Comment détruire la conspiration (puisque dans ce modèle, il faut et il suffit de l'empêcher pour rétablir une structure juste) ? Assange commence par observer que les conspirations "modernes" supposent (comme toute activité sociale, d'ailleurs) de plus en plus de liens passant par des technologies de l'information. Les conspirateurs, comme vous et moi, passent leur temps à s'envoyer des mails, à se téléphoner, à consulter des bases de données... Lutter contre une conspiration pourrait donc consister à attaquer le système informationnel, tenter de le détruire ou de perturber liens entre conspirateurs, mais aussi de les étouffer et de les séparer.

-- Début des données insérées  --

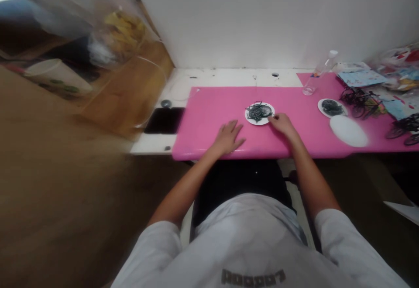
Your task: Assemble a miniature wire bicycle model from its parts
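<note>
A white plate (259, 122) holding dark wire-like parts (256, 112), some of them round like small wheels, lies on the pink mat (212, 104). My left hand (228, 138) rests on the mat to the left of the plate, palm down, fingers spread and holding nothing. At the plate's right edge is my right hand (280, 123), its fingers pinched together near the dark parts. Whatever lies between those fingertips is too small to make out.
To the right are a second plate (322, 108) with dark parts, a white oval lid or plate (348, 131), a clear bottle (317, 76), small dark bicycle models (358, 100) and plastic packets (363, 77). A black flat object (164, 120) lies left of the mat.
</note>
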The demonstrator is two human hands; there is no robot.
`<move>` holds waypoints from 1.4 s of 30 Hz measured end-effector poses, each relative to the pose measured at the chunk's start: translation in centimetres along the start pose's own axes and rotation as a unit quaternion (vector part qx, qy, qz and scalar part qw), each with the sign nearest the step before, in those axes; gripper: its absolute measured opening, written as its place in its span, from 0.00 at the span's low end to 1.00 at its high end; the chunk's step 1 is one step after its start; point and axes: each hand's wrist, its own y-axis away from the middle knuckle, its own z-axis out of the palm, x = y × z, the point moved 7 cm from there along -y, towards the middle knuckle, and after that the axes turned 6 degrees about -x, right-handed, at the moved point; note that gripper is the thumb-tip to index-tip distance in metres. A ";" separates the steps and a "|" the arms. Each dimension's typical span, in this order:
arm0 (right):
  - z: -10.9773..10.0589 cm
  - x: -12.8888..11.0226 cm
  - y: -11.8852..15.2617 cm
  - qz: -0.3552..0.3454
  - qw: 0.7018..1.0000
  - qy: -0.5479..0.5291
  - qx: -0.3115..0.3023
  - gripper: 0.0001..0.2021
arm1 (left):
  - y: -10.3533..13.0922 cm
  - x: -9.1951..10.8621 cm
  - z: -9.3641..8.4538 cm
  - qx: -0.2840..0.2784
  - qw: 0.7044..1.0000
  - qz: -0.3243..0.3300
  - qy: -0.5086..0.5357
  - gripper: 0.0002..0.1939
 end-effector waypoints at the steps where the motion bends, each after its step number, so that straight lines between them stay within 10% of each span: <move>1: 0.2 -0.3 0.0 -0.007 1.000 -0.004 0.002 0.18 | -0.1 0.0 -0.1 0.005 1.000 0.001 -0.001 0.37; 9: 0.4 -2.2 1.1 -0.082 0.992 -0.029 0.095 0.15 | 1.3 0.6 -2.1 0.112 0.993 0.039 0.028 0.28; 19: -3.0 -3.4 2.5 -0.124 0.970 -0.052 0.204 0.17 | 1.4 1.6 -2.8 0.107 0.994 0.033 0.015 0.22; 28: -8.4 1.3 1.9 -0.076 0.947 -0.122 0.287 0.18 | 1.5 1.5 -2.8 0.120 0.992 0.042 0.020 0.22; 35: -12.0 9.1 1.8 0.036 0.802 -0.525 0.283 0.18 | 1.5 1.4 -2.8 0.116 0.992 0.039 0.020 0.21; 42: -13.3 12.2 6.1 0.054 0.722 -0.654 0.221 0.21 | 1.4 1.7 -2.7 0.118 0.992 0.043 0.015 0.20</move>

On peut donc diminuer le pouvoir de nocivité totale d'une conspiration en agissant sur sa capacité communicationnelle, pas nécessairement en s'attaquant aux liens "lourds" (aux personnages importants, aux messages cruciaux), mais aussi en perturbant une multitude de liens "faibles". D'où sa stratégie de la révélation.


C'est tout ? C'est tout, mais c'est assez représentatif de la vision d'un homme chez qui pense les rapports de pouvoir en termes de bien et de mal absolus, certes, mais surtout comme dysfonctionnement d'une machine informationnelle.